> _BRIEF_:
Output the full listing below, keeping each line exact.
+ + + +
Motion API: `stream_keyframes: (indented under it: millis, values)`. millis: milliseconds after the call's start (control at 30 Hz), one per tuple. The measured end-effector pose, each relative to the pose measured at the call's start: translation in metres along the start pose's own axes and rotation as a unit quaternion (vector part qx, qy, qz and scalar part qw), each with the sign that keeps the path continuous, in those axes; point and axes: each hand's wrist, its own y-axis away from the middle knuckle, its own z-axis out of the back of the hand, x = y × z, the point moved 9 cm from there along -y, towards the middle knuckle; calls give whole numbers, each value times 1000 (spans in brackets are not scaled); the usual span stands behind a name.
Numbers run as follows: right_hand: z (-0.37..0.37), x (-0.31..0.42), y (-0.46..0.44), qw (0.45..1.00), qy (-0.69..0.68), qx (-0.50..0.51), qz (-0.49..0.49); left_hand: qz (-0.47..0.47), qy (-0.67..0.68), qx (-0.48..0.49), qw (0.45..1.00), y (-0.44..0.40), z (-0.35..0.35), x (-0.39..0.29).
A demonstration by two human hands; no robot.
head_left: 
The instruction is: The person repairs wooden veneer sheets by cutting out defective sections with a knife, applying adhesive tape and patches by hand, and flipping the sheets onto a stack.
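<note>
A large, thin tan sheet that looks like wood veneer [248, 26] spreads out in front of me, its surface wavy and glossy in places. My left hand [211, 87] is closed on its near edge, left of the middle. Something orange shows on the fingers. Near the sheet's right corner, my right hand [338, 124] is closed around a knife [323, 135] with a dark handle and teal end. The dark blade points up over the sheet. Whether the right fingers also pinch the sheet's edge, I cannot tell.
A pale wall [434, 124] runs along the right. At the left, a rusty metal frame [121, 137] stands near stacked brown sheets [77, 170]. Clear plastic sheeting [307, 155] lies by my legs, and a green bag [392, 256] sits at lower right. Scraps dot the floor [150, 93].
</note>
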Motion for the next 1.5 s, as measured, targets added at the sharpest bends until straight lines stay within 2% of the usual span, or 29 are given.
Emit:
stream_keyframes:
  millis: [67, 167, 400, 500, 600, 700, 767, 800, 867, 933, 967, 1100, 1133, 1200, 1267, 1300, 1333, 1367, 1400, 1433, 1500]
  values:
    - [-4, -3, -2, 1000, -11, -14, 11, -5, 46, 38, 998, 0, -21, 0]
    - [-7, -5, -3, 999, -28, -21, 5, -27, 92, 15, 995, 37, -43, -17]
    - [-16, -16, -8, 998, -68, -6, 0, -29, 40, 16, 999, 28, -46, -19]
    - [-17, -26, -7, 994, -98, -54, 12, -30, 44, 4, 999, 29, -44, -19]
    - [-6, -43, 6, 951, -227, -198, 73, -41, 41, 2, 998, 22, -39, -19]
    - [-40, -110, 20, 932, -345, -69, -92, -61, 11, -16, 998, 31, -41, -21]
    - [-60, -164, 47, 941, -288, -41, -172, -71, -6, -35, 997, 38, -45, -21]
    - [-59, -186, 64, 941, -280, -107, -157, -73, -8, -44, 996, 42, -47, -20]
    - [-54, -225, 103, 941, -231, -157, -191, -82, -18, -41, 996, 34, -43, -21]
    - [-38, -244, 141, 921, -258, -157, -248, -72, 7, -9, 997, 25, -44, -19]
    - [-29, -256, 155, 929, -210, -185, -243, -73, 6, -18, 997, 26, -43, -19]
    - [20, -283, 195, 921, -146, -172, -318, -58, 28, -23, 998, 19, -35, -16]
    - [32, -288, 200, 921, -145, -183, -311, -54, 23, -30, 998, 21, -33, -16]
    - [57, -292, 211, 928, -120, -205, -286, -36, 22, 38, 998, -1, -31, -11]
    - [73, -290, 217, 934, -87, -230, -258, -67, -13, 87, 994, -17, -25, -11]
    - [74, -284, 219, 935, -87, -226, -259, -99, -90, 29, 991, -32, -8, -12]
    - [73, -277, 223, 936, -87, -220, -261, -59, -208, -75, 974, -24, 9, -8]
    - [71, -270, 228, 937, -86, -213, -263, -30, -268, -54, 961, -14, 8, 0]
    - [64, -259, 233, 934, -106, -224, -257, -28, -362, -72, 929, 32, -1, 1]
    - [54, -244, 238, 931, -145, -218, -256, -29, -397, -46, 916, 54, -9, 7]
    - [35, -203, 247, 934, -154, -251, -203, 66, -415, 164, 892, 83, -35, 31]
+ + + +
> _FINISHED EXERCISE_:
Motion API: `stream_keyframes: (indented under it: millis, values)`. millis: milliseconds after the call's start (control at 30 Hz), one per tuple. The measured end-effector pose, each relative to the pose measured at the call's start: translation in metres along the start pose's own axes and rotation as a unit quaternion (vector part qx, qy, qz and scalar part qw), each with the sign that keeps the path continuous, in those axes; point and axes: each hand's wrist, its own y-axis away from the middle knuckle, its own z-axis out of the back of the hand, x = y × z, the point moved 9 cm from there along -y, towards the middle knuckle; calls give whole numbers, each value times 1000 (spans in brackets are not scaled); the usual span stands behind a name.
Numbers run as follows: right_hand: z (-0.37..0.37), x (-0.31..0.42), y (-0.46..0.44), qw (0.45..1.00), qy (-0.69..0.68), qx (-0.50..0.51), qz (-0.49..0.49); left_hand: qz (-0.47..0.47), qy (-0.67..0.68), qx (-0.48..0.49), qw (0.45..1.00), y (-0.44..0.40), z (-0.35..0.35), x (-0.39..0.29).
A demonstration by two human hands; no robot.
head_left: 
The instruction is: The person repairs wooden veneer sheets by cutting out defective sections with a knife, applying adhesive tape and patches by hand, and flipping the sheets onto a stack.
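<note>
A large, thin tan sheet that looks like wood veneer [248, 26] spreads out in front of me, its surface wavy and glossy in places. My left hand [211, 87] is closed on its near edge, left of the middle. Something orange shows on the fingers. Near the sheet's right corner, my right hand [338, 124] is closed around a knife [323, 135] with a dark handle and teal end. The dark blade points up over the sheet. Whether the right fingers also pinch the sheet's edge, I cannot tell.
A pale wall [434, 124] runs along the right. At the left, a rusty metal frame [121, 137] stands near stacked brown sheets [77, 170]. Clear plastic sheeting [307, 155] lies by my legs, and a green bag [392, 256] sits at lower right. Scraps dot the floor [150, 93].
</note>
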Motion for the next 1.5 s, as measured, targets added at the sharpest bends until straight lines stay within 2% of the usual span, or 29 are given.
Emit:
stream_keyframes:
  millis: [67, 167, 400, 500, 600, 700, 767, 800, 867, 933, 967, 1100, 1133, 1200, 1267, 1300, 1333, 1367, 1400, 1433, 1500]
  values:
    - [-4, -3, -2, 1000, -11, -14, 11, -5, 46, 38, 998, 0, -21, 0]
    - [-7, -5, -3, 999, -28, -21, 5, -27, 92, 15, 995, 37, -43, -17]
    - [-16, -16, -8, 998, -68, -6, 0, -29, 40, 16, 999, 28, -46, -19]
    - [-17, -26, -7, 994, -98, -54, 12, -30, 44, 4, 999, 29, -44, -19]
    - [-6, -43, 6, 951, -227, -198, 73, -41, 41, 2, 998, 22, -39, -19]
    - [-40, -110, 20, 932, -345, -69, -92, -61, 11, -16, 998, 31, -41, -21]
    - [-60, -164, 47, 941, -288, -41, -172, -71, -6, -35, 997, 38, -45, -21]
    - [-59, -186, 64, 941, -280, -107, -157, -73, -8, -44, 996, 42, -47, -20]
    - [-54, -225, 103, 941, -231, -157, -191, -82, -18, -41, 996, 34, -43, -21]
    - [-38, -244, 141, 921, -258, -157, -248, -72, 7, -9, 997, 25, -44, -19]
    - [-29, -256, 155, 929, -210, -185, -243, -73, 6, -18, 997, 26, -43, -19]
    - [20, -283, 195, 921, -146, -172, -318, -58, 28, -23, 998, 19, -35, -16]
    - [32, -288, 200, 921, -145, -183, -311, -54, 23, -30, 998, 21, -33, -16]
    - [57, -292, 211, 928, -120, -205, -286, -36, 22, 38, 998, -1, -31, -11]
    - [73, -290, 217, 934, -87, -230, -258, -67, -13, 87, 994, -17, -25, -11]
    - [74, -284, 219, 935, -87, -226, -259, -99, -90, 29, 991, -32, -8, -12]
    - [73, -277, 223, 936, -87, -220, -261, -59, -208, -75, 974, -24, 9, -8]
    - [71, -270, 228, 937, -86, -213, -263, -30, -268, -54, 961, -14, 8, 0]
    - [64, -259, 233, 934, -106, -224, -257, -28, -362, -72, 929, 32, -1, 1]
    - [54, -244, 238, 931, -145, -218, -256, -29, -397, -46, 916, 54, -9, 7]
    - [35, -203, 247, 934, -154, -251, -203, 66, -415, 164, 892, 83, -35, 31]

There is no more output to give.